THE VIRGINIAN-PILOT Copyright (c) 1996, Landmark Communications, Inc. DATE: Monday, April 15, 1996 TAG: 9604130052 SECTION: DAILY BREAK PAGE: E1 EDITION: FINAL SOURCE: BY JUNE ARNEY, STAFF WRITER DATELINE: CHESAPEAKE LENGTH: Long : 194 lines
ONE DAY last February, a 17-year-old boy and his friend skipped school and, armed with cans of spray paint, drove to an overpass on Military Highway near Chesapeake Crossing.
The fun didn't last long.
A police officer drove by and caught them in the act of painting graffiti.
In any other Hampton Roads city, it probably would have meant a trip to an overcrowded juvenile court. It would have meant long hours sitting next to their parents, waiting for their names to be called. It would have meant standing before a judge, heads hung, and possible juvenile records.
But in Chesapeake, first-time juvenile offenders who admit their guilt can skip the courtroom. Instead, they can choose to throw themselves on the mercy of a juvenile conference committee - a group of citizen volunteers who listen, ask questions and then level appropriate punishment.

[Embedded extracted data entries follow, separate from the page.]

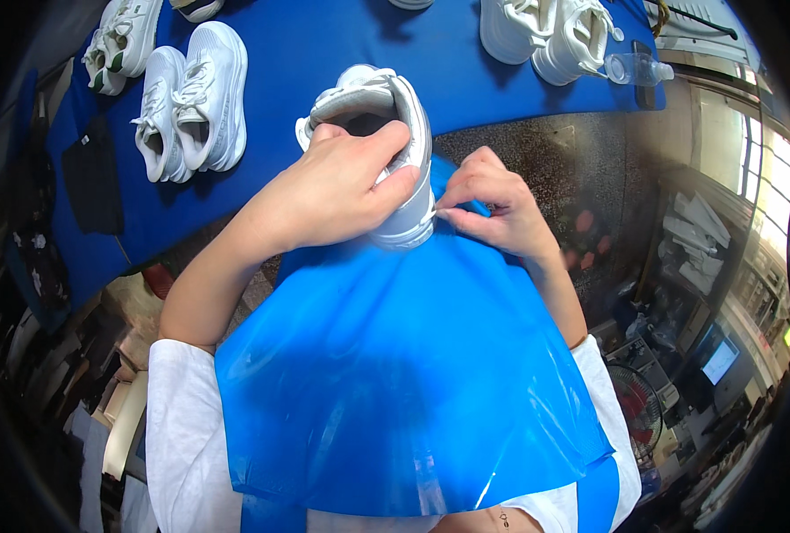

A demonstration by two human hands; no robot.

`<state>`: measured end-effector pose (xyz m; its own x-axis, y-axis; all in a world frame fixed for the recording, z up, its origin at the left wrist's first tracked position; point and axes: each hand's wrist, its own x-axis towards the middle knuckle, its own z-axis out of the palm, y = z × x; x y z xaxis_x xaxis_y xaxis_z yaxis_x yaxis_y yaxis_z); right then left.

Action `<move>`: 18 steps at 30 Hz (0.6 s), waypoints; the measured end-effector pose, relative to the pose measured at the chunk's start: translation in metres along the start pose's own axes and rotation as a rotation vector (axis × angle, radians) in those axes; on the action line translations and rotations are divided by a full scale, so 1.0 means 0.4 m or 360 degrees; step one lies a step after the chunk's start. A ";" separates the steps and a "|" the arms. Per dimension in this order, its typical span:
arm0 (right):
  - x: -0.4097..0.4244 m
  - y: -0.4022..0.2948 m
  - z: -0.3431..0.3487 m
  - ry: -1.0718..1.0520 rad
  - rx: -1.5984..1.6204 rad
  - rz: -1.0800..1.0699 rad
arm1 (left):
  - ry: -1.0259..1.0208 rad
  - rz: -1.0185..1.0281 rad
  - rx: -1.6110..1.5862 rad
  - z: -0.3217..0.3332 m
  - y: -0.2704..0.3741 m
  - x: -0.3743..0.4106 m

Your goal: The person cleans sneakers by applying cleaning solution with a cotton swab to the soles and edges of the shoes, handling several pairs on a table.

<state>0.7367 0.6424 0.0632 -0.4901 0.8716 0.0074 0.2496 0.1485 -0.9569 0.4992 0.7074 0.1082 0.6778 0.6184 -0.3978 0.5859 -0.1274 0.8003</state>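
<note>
A white sneaker [411, 216] stands tilted at the table's near edge, its heel end towards me and resting against my blue apron [395, 346]. My left hand [355, 180] grips it by the collar, fingers inside the opening and thumb on the outer side. At the right side of the heel, my right hand [491, 203] pinches something small and pale between thumb and forefinger, against or just beside the shoe; what it is cannot be told. The shoe's toe is mostly hidden behind its tongue and collar.
The blue-covered table [288, 33] carries a white sneaker pair [212, 100] on the left, another with green parts [128, 40] behind it, and white shoes [518, 26] at back right. Beside these are a clear plastic bottle [635, 70] and a dark phone [645, 93]. A fan [635, 406] stands lower right.
</note>
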 end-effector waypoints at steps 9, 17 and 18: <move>-0.002 0.010 -0.006 0.0015 -0.0003 -0.0008 | -0.0012 -0.0021 -0.0013 -0.001 0.005 -0.002; -0.001 0.022 -0.004 0.0001 0.0052 -0.0033 | 0.0001 -0.0028 -0.0032 -0.003 0.008 -0.006; 0.003 0.018 0.006 -0.0018 0.0076 -0.0063 | -0.0003 -0.0029 -0.0039 -0.005 0.005 -0.005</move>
<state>0.7359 0.6436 0.0557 -0.5081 0.8603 0.0423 0.1898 0.1597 -0.9687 0.4982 0.7073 0.1116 0.6678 0.6192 -0.4132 0.5873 -0.0973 0.8035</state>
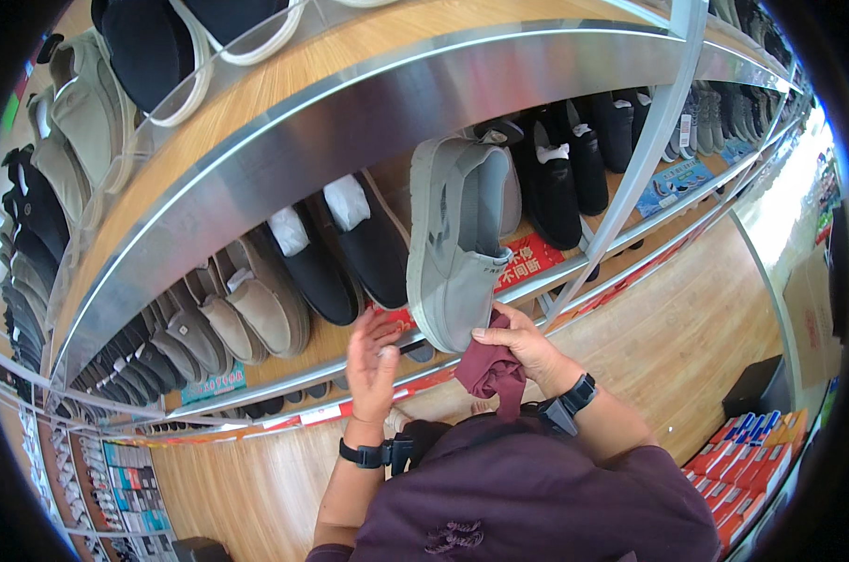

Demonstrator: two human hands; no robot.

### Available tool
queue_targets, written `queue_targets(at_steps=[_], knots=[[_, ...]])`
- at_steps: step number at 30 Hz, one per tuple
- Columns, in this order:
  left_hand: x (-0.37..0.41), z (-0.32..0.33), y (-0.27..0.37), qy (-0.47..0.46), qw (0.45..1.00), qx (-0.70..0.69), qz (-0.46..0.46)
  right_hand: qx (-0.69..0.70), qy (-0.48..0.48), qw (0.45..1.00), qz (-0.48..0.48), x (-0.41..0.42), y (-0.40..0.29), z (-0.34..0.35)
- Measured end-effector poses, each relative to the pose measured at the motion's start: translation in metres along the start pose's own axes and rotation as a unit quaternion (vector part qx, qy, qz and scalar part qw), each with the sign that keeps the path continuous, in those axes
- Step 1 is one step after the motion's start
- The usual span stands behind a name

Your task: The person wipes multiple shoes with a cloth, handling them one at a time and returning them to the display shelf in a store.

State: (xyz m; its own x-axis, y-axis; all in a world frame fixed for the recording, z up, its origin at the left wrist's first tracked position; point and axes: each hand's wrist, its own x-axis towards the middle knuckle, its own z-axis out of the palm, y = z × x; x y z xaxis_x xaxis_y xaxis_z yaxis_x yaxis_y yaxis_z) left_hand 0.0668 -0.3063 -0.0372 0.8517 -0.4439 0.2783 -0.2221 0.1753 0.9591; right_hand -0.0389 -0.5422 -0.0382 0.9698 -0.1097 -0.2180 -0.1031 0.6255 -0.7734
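A grey slip-on shoe [452,246] is tilted up in front of the shelf, its toe towards me. My right hand [519,344] grips the toe end, thumb on the upper, and a maroon cloth [493,369] is bunched in the same hand and hangs below it. Beside the shoe, my left hand [374,365] is raised with the fingers apart and nothing in it. Black slip-on shoes [372,253] stuffed with white paper stand on the shelf just left of the grey one. Part of another grey shoe [511,190] shows behind it.
A metal-edged wooden shelf [326,351] carries rows of shoes. Above it runs a shiny metal shelf front [368,112]. A slanting metal post [642,161] rises at the right. Red and white boxes [744,464] are stacked on the wooden floor [649,323] at lower right.
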Motion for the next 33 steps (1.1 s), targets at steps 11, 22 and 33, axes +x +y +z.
queue_targets(at_steps=[11, 22, 33], knots=[[-0.008, 0.035, 0.028, -0.069, 0.99, -0.098, -0.069, -0.173, -0.068, 0.982, -0.037, -0.04, 0.009, 0.005], [-0.047, 0.019, 0.037, -0.096, 0.875, -0.336, -0.334, 0.087, 0.187, 0.912, -0.356, -0.079, -0.076, 0.035], [-0.095, 0.025, 0.015, -0.081, 0.795, -0.456, -0.391, -0.485, 0.222, 0.747, -0.397, -0.114, -0.023, 0.058]])
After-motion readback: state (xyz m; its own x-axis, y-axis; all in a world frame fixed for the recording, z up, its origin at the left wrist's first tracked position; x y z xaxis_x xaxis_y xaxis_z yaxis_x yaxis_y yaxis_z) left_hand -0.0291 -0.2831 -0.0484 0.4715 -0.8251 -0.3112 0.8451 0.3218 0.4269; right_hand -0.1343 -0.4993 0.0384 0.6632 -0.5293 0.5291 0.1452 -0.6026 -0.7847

So on a recent evening, the two thwarted graffiti artists showed up at Oaklette United Methodist Church for separate hearings before a panel of volunteers.
It wasn't court. But it wasn't a picnic either.
``If you're not straight with us, we'll stop what we're doing and go back to the courts,'' warned Rich Laughlin, 49, a retired Navy lieutenant commander.
Wearing an oversized T-shirt and baggy jeans frayed at the bottom, the 17-year-old high school senior sat opposite Laughlin and the other volunteers at a long table. On the wall behind the adults was a portrait of Christ.
``How do we know you're not going to do this again?'' Michele Lymber, a 24-year-old college student, demanded to know.
``I can tell you right now I'm not going to do this again. . . because of the disposition. . . because of this,'' the boy answered in a steady voice.
Many of the kids who appear before the committees struggle in school. But not this one. He was an honor student attending the Governor's Magnet School for the Arts and had plans for college.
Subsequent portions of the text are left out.